Just beyond the oak and denim, however, lies the sportswear: a backlit monochrome antechamber lined with every Nike release you’ve ever heard of, plus the hottest selections from other sneaker brands like Asics, Vans, and Saucony (notably absent is Adidas, who’ll be joining the lineup soon). Business in the front, party in the back.

Carve out a good chunk of time to spend at Lapstone and Hammer – it is truly (and refreshingly) like no other sneaker store I’ve ever visited. Oh, and the staff are friendly, too. Take that, boutique genre tropes!

 

Boyds Philadelphia (1818 Chestnut St)

After you wrap up at Lapstone, walk down Chestnut across Broad Street and keep going until you either a) see blue awnings or b) hear Porsches. Congratulations, sir – you’ve arrived.
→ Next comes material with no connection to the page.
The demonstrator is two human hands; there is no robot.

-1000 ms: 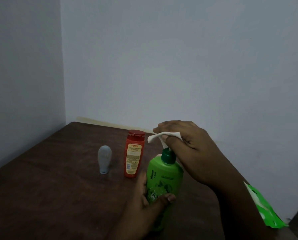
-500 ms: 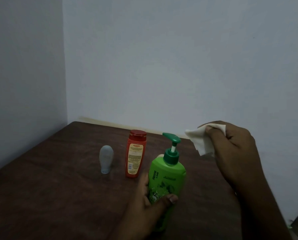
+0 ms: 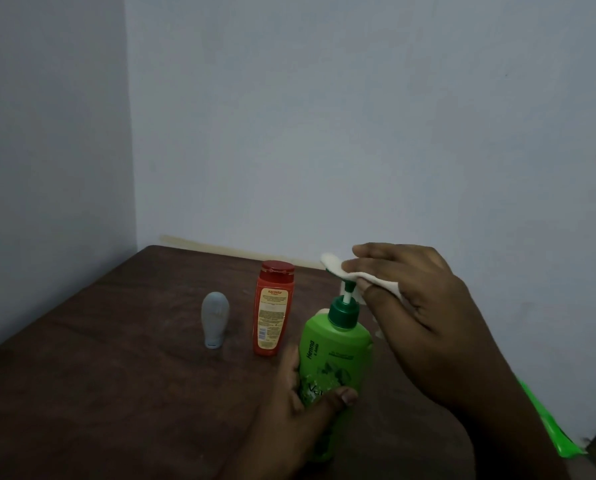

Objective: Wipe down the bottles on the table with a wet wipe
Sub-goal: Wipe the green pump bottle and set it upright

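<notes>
Green bottle (image 3: pixel 334 355) upright on desk (image 3: pixel 116 393), my landmark. I judge it rigid plastic, slick; pump head top-heavy, so hold low on body. My left hand (image 3: pixel 300 403) grips lower body, thumb across front. Right hand (image 3: pixel 414 306) pinches wipe (image 3: pixel 338 268), soft and limp, over pump nozzle. Label reads "Henna". Just left: red bottle (image 3: pixel 274 310), label "Karthika". Further left: grey bottle (image 3: pixel 215 318), no legible writing.

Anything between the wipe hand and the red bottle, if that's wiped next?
Yes. The green pump bottle, gripped by the left hand, stands between the right hand with the wet wipe and the red bottle.
</notes>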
As Bergdorf is to New York and Harrods is to London, so is Boyds to Philadelphia. Boyds is a luxury department store in the intangible way that few institutions can ever be, and frankly, may ever be in the rest of our history. Boyds is a landmark draped in silk and marble, its creation due in equal parts to social stratification and an altruistic drive to create pure splendor in our workaday world. The thoroughly-modern luxury brands it stocks at present – Canali, Kiton, Moncler – are testament to the continued vivality of Boyds’ towering heritage.  

As befitting of a luxury clothier, they weren’t keen of me taking too many pictures. All the more reason, then, for you to see it in person. If even just to window shop, no Philadelphia shopping guide is complete without Boyds.  

 

Barneys New York (1811 Walnut St)

As Barneys is to New York, Barneys is to… well, you get the idea. The Philadelphia outpost of New York City’s most stylish luxury department store is every ounce of the polish and prestige you got at Boyds, just with a slightly-younger demographic in mind. On the men’s side, adidas sneakers share shelf space with selections from Gucci and Saint Laurent. For the ladies, it’s all about artistic luxury – brands featured include Balenciage, Fendi, and Acne Studios.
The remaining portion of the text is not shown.